Drug discovery is a complex, expensive, time-consuming, and challenging process.

 Continuous drug discovery pipeline still fails to fully address the diversity of patient’s cancer including bad responders and latent off-target responders. Therefore, predictive in vivo models combining short and cost-efficient studies able to predict efficacy and toxicity are highly sought after.
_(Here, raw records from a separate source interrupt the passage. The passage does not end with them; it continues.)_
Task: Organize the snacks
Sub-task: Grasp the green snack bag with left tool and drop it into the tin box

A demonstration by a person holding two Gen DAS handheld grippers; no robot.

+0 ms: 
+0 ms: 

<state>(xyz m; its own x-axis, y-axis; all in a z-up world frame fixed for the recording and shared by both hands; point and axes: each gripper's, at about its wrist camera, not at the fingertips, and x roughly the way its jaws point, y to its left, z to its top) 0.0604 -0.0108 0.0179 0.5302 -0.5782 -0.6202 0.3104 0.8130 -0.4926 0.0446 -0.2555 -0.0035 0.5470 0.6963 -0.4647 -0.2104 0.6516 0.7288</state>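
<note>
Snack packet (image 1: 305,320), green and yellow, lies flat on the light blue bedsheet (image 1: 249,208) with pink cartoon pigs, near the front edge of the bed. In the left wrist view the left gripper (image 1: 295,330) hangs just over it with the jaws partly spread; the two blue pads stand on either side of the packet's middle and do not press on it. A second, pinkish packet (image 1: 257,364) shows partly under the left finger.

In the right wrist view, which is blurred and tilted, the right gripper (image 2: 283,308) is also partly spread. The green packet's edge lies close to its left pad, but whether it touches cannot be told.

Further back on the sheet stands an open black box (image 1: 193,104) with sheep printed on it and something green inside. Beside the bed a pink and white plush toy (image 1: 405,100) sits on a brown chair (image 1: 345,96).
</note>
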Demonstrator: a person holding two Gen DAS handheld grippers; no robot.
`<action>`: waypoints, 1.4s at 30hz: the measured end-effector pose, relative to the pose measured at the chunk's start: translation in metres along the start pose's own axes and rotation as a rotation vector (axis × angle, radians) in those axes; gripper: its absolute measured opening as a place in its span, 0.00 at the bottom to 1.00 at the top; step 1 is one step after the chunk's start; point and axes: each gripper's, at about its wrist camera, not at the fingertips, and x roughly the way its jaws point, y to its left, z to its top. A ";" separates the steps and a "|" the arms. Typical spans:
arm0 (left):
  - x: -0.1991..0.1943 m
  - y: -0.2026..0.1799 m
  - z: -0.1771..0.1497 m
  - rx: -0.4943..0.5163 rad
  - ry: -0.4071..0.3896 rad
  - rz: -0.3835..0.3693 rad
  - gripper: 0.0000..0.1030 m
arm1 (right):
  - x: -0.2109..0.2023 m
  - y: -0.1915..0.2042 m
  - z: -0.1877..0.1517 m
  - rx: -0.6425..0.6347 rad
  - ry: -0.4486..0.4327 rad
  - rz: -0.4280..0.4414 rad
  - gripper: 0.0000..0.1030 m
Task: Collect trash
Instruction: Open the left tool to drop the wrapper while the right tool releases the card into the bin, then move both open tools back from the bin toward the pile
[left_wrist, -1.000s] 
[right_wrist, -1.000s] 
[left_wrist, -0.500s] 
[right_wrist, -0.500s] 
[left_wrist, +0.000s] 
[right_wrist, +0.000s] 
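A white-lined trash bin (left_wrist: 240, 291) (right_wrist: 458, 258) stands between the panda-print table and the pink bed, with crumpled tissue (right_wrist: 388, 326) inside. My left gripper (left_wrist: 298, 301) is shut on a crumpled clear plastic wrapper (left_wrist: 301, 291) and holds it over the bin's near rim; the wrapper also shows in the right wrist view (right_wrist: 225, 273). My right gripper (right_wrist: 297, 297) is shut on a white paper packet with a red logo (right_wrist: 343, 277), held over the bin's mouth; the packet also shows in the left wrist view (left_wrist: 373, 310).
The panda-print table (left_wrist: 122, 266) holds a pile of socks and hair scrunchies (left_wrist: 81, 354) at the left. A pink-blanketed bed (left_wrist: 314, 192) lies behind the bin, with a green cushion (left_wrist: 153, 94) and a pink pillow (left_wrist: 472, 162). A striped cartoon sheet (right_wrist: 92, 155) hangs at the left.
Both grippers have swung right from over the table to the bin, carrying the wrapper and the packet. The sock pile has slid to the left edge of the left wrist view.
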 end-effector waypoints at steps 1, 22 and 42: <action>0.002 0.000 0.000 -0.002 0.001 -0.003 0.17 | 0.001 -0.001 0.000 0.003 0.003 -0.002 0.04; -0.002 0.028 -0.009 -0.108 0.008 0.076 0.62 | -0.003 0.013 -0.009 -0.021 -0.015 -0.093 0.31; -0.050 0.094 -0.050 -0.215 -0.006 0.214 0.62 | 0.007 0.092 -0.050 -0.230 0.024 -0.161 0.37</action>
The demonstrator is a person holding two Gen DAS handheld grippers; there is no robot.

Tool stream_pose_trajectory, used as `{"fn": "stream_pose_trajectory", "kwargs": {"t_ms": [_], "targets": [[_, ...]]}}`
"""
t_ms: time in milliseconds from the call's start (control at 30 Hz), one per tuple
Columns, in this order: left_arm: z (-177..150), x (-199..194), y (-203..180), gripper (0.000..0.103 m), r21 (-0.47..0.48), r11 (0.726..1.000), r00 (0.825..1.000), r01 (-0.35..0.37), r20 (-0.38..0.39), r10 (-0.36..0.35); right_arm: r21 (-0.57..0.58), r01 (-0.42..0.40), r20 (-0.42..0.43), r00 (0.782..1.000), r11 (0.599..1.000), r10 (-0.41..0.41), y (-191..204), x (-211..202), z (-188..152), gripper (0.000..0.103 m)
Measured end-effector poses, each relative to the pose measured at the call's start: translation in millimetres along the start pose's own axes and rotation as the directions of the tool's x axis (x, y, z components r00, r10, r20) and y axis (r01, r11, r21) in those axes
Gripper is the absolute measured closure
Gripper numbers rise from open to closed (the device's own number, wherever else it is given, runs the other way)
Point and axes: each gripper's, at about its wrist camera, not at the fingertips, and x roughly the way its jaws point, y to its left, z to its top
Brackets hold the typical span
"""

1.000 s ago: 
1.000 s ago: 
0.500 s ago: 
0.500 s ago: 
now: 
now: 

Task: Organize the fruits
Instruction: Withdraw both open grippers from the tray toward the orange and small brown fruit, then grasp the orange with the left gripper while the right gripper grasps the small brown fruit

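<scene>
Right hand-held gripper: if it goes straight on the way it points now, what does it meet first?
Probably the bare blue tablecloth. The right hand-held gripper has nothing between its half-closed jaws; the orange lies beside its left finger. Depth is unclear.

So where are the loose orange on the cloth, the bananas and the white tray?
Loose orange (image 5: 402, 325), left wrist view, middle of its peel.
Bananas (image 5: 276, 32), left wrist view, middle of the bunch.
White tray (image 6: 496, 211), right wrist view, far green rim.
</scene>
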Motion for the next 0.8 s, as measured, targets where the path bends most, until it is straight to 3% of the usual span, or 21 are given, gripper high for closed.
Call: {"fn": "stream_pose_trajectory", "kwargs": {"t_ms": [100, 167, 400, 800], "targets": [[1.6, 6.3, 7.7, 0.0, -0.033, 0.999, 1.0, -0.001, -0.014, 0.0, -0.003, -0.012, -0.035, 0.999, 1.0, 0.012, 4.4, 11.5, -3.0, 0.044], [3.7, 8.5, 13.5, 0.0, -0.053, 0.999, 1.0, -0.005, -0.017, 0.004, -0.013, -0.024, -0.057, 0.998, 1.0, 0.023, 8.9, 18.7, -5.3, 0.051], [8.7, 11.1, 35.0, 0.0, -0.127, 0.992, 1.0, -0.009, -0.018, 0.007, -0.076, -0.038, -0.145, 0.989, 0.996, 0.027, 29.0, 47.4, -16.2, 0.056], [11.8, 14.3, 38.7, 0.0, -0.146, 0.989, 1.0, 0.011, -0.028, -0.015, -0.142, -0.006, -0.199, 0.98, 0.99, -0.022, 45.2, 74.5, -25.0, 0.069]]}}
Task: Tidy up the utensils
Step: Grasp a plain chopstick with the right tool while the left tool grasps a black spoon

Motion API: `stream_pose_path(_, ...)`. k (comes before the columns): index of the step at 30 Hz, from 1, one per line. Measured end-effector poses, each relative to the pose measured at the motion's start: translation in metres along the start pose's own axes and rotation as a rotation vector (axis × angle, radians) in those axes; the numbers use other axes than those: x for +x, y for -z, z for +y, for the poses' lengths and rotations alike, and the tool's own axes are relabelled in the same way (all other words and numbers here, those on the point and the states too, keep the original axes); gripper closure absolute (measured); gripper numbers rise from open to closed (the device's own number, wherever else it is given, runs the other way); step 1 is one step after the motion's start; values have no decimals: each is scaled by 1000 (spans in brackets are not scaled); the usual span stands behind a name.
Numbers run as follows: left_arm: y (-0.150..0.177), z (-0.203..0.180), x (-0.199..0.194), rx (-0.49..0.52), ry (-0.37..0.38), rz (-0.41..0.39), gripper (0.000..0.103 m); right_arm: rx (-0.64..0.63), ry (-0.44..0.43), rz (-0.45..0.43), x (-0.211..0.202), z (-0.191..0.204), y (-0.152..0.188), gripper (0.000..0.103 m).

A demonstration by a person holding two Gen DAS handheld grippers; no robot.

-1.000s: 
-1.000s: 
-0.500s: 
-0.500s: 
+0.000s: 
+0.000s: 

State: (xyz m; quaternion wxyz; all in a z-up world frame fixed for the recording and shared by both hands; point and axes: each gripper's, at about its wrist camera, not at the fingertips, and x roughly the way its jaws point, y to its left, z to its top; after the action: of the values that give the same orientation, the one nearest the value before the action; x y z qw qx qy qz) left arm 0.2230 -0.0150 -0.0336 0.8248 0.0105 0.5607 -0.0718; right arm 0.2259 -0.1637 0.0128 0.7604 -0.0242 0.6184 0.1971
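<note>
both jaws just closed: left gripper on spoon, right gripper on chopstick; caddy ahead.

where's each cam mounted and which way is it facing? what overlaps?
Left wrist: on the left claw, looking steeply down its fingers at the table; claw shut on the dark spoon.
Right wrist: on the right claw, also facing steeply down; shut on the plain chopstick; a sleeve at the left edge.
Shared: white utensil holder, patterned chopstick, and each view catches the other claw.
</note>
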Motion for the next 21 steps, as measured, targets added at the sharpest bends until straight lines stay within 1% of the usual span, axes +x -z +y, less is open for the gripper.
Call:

Zebrafish (Danio rerio) is a vertebrate sharing 70% genetic homology with human. Its transparency during external embryonic development makes it a model of choice for high-content in vivo studies in the respect of the 3R regulation. Disease modelling and toxicological tests can be performed through flexible approaches. The zebrafish model has already contributed to several successful phenotype-based drug discovery. Here, we describe a 3-steps pipeline for drug discovery that addresses both efficacy and toxicity in cancer drug discovery context using the zebrafish model. We first developed a method to study in vivo tumor progression and its microenvironment modification. Stable fluorescent glioblastoma and melanoma cells where respectively xenografted in zebrafish embryos. Tumor growth, metastatic process, and cancer cells interaction with vascular and immune system were analyzed in 3D to study neovascularization or macrophages dynamic in real time. This first phenotype-based screening realized in 96 well plate allowed the selection of the most efficient compounds. The oncostatic, antimetastatic or potentiator effects of these compounds were characterized in detail on our zebrafish model. Finally, we assessed toxicology through a multisystemic high-content approach. We performed toxicity studies of selected hits on several organs (Heart, Liver, Kidney & Central Nervous System) known as major attrition factor during drug development. Heart anomalies (cardiac rhythm, arrythmia & cardiac arrest), liver abnormalities (hepatomegaly & steatosis), Kidney failures and cystic fibrosis, as well as the identification of neuroactive compounds which may alter behavior have been analyzed. This pipeline offers a powerful tool to select efficient compounds and de-risk drug discovery process before regulatory preclinical studies. The same approach is also applicable to other therapeutic fields (CNS disorders, genetic diseases, disease models).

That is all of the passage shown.